Siamo un’organizzazione di circa 500 persone in tutto il mondo, negli Stati Uniti, in Asia e in EMEA, un team decisamente internazionale e questo incide nel modo di operare. Con i clienti italiani, per esempio, magari il progetto lo si fa in Italia, ma il deployment lo si fa nei paesi arabi, dove si sta investendo moltissimo in CCTV per gli aeroporti, in Iot e Smart City. Come sapete bene, Dubai e tutti gli Emirati sono in crescita esponenziale: è un mercato molto grande, in cui queste implementazioni sono sempre più diffuse.

Da quanto tempo siete presenti sul mercato italiano?

La Dell è presente sul mercato italiano dalla fine degli anni ’90; all’interno di Dell il team OEM é nato nel 2007 per volontà di Michael Dell. Un decisivo elemento di differenza rispetto a quando siamo partiti è questo: allora eravamo una società diretta, oggi abbiamo un “go to market” misto; dal 2005 abbiamo infatti aperto le porte alla distribuzione e al canale. Oggi invece di adottare un modello geocentrico, Dell sta adottando un modello etnocentrico, adattando il proprio Go to market al mercato in cui opera. La scelta sta pagando: se guardiamo i numeri di Dell Italia in generale, compreso anche OEM, osserviamo che sono in crescita a doppia cifra. 

Peculiarità e difficoltà specifiche del mercato italiano nel settore della sicurezza?

Come Dell non siamo ancora molto conosciuti in questo vertical specifico; ci stiamo avvicinando in questi ultimi anni, oggi il nostro focus è soprattutto quello di integrare la nostra tecnologia tramite attori già presenti su questi mercati (Software vendor, Integratori) Ecco perché siamo presenti ad un evento come questo.

Può illustrarci qualche esempio dell’attività di Dell OEM nell’ambito delle Smart City?

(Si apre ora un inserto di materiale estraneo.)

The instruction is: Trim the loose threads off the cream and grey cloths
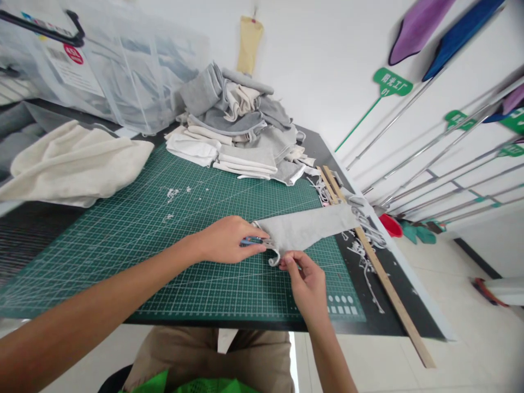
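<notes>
A light grey piece of cloth (303,226) lies across the right part of the green cutting mat (184,284), its far end reaching over a wooden strip. My left hand (227,239) is closed around small blue-handled thread snips (251,240), whose metal blades point right and meet the cloth's near left corner. A narrow curled strip of the edge (275,258) hangs there beside the blades. Just right of it, my right hand (307,275) pinches the cloth's near edge between thumb and fingers.
Folded grey and cream cloths (245,131) are heaped at the back. A clear plastic bin (135,71) stands behind, left. Cream fabric (77,164) lies at left. White scraps (172,193) dot the mat. A long wooden strip (393,295) and cut trimmings (368,267) lie along the right edge.
</notes>
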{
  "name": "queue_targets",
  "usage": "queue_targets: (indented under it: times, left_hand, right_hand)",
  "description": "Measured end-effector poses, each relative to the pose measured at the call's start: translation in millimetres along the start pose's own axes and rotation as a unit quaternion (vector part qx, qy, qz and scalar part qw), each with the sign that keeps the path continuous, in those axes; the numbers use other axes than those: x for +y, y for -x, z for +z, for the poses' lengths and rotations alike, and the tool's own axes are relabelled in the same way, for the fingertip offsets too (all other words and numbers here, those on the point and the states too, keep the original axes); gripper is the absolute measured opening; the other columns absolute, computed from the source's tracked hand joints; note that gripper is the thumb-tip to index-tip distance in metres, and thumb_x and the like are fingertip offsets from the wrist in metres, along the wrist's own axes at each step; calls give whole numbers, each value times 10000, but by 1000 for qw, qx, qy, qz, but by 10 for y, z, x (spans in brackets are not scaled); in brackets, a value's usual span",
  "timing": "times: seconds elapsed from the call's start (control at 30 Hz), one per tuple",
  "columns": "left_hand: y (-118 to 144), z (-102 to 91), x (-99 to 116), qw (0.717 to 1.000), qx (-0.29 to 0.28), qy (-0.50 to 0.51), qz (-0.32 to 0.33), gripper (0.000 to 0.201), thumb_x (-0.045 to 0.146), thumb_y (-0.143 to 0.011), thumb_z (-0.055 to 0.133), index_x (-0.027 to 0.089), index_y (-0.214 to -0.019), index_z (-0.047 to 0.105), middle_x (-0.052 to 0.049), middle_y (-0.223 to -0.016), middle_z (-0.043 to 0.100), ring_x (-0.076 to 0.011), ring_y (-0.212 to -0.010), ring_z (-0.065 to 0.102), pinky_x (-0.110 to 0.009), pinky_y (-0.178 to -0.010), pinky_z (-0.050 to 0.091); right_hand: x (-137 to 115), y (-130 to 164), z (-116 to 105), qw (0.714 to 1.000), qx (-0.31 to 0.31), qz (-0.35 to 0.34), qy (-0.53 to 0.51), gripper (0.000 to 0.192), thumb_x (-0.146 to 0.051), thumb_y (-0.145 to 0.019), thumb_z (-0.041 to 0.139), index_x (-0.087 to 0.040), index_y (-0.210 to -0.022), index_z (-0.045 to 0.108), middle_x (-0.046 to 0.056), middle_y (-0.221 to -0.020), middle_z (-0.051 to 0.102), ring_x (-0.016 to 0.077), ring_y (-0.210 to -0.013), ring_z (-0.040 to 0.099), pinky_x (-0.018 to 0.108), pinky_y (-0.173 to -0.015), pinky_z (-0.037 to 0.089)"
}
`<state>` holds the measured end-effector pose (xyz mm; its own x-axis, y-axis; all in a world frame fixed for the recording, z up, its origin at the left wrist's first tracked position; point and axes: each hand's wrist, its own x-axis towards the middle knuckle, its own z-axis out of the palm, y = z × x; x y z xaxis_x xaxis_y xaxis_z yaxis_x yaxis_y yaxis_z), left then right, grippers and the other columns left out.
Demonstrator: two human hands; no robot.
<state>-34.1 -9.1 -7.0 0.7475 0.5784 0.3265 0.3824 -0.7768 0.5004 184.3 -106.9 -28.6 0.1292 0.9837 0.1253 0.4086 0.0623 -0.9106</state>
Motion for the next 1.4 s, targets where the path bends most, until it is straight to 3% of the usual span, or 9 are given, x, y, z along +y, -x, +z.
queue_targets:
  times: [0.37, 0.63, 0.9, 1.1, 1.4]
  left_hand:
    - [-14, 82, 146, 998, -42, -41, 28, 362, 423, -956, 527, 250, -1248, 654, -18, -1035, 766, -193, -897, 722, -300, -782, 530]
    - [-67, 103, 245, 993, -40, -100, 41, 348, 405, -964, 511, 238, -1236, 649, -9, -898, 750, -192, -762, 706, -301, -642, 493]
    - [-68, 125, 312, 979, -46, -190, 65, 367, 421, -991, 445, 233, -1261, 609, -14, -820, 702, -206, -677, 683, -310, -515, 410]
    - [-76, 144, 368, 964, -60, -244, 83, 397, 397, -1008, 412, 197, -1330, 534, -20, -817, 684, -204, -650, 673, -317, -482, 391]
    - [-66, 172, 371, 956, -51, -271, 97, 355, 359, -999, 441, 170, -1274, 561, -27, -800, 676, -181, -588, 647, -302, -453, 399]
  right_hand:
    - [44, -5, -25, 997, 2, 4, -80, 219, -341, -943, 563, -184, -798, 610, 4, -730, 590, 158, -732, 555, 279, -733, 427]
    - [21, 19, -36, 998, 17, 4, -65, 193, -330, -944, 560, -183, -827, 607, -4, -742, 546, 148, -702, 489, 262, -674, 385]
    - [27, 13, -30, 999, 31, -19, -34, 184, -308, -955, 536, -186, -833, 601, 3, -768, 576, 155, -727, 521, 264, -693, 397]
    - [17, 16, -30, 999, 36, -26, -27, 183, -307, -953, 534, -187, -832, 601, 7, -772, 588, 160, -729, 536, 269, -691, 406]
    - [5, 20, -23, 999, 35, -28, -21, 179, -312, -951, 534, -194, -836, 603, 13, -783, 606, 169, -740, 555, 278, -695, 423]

All’interno di una smart city vi è tanta tecnologia, dal CCTV all’IoT. In questo periodo, stiamo lavorando su diverse smart city. Chiarisco con alcuni esempi cosa intendiamo per “Smart City” e che cosa può fare la tecnologia all’interno di una città. A Londra, per esempio, si sta lavorando sulla rete idrica, per cablarle con sensori in grado di inviare segnali alle infrastrutture IT tecnologiche, avvertendo dunque immediatamente se vi è una falla. Fino a ieri, senza questo tipo di tecnologia, nel caso di una falla nel sistema idrico, l’acqua cominciava a fuoriuscire, magari allagava un quartiere, successivamente venivano avvisati polizia e pompieri: in definitiva l’intervento veniva effettuato quando il danno si era già verificato. Oggi, invece, cosa succede? I sensori calcolano la velocità dei flussi e, di conseguenza, se in un determinato punto delle rete vi è un rallentamento di questi flussi, la città di Londra è immediatamente allertata e può quindi avviare subito i lavori necessari per chiudere la falla: l’intervento è immediato, prima che si verifichino danni rilevanti. Questo sistema aiuta la prevenzione, contribuisce a ridurre il consumo dell’acqua e rende migliore il servizio al cliente. 

Un altro esempio è il CCTV nelle Smart City. Prendiamo il caso di una strada principale che conduce all’aeroporto, nella quale abbiamo inserito dei sistemi CCTV, telecamere intelligenti che hanno la capacità di “rendersi conto” se si è verificato un incidente e, in questo caso, di segnalare all’aeroporto, senza alcun intervento umano, che vi è una coda e quindi il potenziale ritardo dei viaggiatori (di conseguenza, potrebbero decidere di ritardare la partenza dei voli); se le telecamere, inoltre, riconoscono l’incidente come grave, il sistema è in grado di avvisare sia l’ambulanza sia i pompieri, senza alcun intervento umano – ripeto – e in soli tre secondi. E non è tutto. I monitor collocati lungo la strada principale automaticamente avvertono i veicoli in arrivo di deviare, per evitare la coda causata dall’incidente. Con queste soluzioni facilitiamo la vita ai cittadini!

Stiamo lavorando anche su un progetto a Casablanca, dove il traffico è un grosso problema. Con la tecnologia GPS, stiamo cercando di implementare un sistema che individui i posti liberi per le strade della città, segnalandoli ai conducenti sul proprio navigatore. Si cerca così di normalizzare il traffico e di aiutare coloro che sono in macchina, evitandogli inutili ronde alla ricerca del parcheggio.